DATA EXCERPT >>
_ _ _ _ _ _ _

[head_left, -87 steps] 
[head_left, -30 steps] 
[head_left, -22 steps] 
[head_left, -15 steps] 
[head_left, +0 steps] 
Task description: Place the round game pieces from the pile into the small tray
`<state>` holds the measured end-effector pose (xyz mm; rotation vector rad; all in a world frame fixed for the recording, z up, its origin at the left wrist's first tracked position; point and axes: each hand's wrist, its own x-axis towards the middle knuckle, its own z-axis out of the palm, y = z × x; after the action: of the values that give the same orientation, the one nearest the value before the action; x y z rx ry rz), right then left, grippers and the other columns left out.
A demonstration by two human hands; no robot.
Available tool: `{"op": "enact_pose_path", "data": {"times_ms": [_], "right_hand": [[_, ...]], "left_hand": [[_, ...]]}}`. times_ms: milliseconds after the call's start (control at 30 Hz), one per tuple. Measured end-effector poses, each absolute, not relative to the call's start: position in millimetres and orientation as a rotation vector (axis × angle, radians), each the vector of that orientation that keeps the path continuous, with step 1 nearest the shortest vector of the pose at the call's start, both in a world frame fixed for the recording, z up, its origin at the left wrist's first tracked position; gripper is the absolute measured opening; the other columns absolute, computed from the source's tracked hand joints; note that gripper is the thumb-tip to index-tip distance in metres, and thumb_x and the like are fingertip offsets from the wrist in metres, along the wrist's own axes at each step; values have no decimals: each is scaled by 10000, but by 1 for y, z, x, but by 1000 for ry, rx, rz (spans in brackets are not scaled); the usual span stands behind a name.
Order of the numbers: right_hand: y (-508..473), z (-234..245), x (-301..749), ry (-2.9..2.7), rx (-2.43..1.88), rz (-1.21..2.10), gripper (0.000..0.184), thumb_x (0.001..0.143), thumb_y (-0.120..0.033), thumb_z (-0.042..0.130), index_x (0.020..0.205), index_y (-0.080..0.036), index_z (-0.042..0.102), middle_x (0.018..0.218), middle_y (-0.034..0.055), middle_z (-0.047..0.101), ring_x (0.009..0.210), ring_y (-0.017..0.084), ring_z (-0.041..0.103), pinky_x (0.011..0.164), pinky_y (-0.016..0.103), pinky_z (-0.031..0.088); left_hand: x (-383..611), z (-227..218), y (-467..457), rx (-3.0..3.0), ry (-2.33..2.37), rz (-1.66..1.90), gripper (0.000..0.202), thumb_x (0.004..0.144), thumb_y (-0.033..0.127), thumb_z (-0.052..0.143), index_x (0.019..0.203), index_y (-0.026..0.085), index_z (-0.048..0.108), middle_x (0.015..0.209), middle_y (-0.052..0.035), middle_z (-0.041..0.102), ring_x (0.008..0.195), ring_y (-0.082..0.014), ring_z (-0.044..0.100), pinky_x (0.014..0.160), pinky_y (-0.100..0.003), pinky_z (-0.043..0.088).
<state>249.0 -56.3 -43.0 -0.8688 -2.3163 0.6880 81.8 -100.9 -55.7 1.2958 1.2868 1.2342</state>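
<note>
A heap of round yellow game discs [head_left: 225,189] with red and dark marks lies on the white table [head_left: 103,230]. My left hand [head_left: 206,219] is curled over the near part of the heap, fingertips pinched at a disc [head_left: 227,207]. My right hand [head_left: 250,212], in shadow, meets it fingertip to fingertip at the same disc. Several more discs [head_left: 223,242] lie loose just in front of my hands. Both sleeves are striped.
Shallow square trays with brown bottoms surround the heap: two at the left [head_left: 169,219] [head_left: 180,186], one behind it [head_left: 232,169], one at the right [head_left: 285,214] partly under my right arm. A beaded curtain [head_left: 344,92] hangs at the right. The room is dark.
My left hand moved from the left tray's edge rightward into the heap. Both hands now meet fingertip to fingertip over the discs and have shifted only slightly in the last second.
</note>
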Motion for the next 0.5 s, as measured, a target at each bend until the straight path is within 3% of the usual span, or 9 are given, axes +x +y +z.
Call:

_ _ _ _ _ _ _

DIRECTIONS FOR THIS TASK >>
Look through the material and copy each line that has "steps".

OUTPUT >>
[head_left, -87 steps] 
[head_left, -30 steps] 
[head_left, -22 steps] 
[head_left, -15 steps] 
[head_left, +0 steps] 

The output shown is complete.